En Chubut, policías provinciales se amotinaron en las comisarías en agosto para reclamar mejores haberes y amenazaron a la gobernación de Martín Buzzi, durante más de una semana, con dejar sin seguridad al distrito.

En Neuquén, por caso, las protestas se multiplicaron esta semana y amenazan con endurecerse. De hecho, los delegados de ATE resolvieron el lunes -además de apoyar el piquete en la Ruta 22 a manos de los trabajadores viales- realizar hoy un acampe en las residencias del gobernador y mañana cortarán el tránsito en los puentes Centenario-Cinco Saltos y Cipolletti-Neuquén. UPCN y ATEN también preparan un plan de lucha que incluía ollas populares, cortes y manifestaciones.

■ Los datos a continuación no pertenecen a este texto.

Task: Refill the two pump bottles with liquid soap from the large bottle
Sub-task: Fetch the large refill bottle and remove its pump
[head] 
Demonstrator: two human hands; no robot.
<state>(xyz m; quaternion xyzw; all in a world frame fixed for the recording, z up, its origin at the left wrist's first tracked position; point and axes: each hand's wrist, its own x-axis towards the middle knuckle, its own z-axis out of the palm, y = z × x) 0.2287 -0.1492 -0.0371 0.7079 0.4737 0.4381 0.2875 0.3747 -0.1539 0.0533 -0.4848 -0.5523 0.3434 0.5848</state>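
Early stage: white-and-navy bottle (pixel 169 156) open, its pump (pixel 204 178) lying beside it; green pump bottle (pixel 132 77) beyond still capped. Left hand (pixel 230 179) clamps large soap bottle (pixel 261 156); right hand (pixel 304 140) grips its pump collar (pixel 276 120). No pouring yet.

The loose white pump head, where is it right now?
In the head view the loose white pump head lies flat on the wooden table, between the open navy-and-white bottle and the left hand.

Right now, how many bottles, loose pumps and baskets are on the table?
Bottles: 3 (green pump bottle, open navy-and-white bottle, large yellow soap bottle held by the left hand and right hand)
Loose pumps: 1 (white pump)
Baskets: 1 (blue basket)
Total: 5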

Al respecto, Sapag apuntó que los cortes de ruta «son un delito sancionado por el Código Penal» e indicó que si se producen bloqueos totales al tránsito, «además de las correspondientes denuncias penales, iniciaremos sumarios administrativos a los responsables».

«Yo protesto ante manifestaciones ilegítimas como los cortes de rutas o la quema de cubiertas frente a la casa del gobernador», dijo Sapag y sostuvo que esta última actitud no es un escrache como pretenden algunos, sino un hecho violento para presionar al Gobierno.